Yield Modelling Manager
Fab Sort Manufacturing (FSM) is responsible for the production of all Intel silicon using some of the world's most advanced manufacturing processes in fabs in Arizona, Ireland, Israel, Oregon and 2 new greenfield sites in Ohio and Germany. As part of Intel's IDM2.0 strategy, FSM is rapidly expanding its operation to deliver output for both internal and foundry customers with state-of-the-art technologies arriving in high-volume manufacturing at a 2-year cadence going forward. Intel recently created HVM Global Yield organization in FSM to strengthen its yield operation and enable fast-paced yield ramp-up in early HVM phases for each technology in collaboration with Technology Development team and FSM fab managers.
This job requisition is to seek Yield Modelling manager in FSM HVM Global Yield organization, reporting to Director of Yield Analysis and Data Science (YA and DS). The selected candidate will build and lead a team in HVM Global Yield organization and work with other leaders in the org, fab module/yield managers and TD leaders to support yield ramp-up and process optimization in early production stage, supporting internal and external customers.
Yield Modelling Manager responsibilities include (but not limited to):
- Build and lead Yield Modelling team with machine learning and modeling experts in FSM HVM Global Yield organization to define and drive HVM yield roadmap.
- Develop a model to predict production line yield accurately in early stage of Si progression and deliver proposals to benefit production yield.

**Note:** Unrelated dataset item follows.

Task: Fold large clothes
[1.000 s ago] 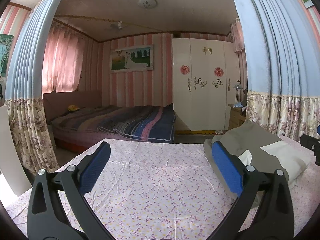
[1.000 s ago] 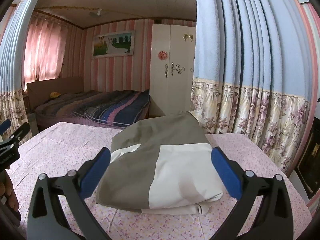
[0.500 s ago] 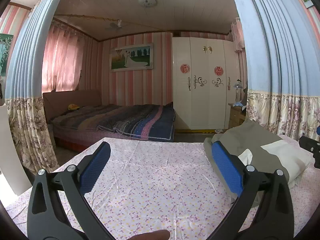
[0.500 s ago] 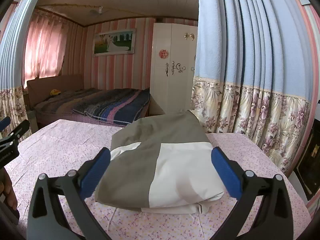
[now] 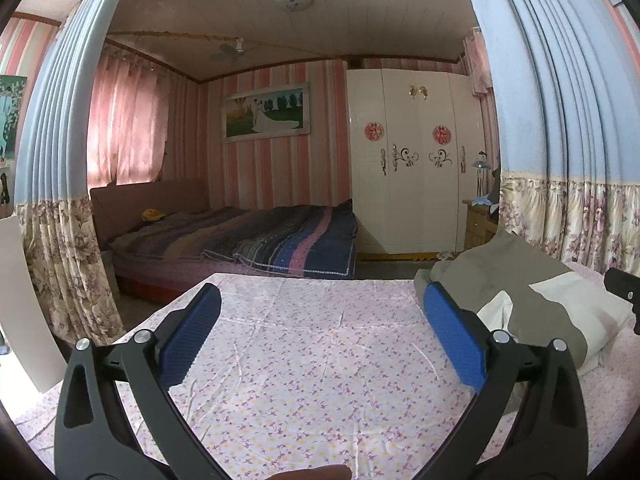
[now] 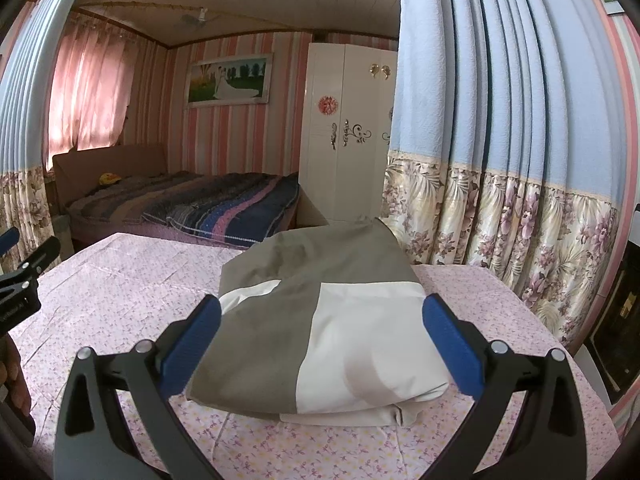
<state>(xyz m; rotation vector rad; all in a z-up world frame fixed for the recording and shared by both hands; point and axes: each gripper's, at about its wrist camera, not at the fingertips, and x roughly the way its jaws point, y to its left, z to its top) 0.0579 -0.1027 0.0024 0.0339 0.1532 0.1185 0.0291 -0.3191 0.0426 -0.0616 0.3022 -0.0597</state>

- Develop new yield modelling methods and algorithms to deliver world class yield predictability and machine-learning solutions in high-volume manufacturing environment.
- Collaborate with Data Science team to incorporate large-volume yield, defect, parametric and manufacturing data into yield modelling.
- Track inline process and non-process changes to incorporate the changepoints into yield prediction model.
- Develop yield models to identify potential parametric and defective loss components and support Process Integration, Device and Module teams to develop projects to eliminate systematic yield losses.
- Collaborate with Program Managers, Process Integration, Device Integration and Defect team managers to identify novel yield enhancement approaches and opportunities in high-volume manufacturing environment.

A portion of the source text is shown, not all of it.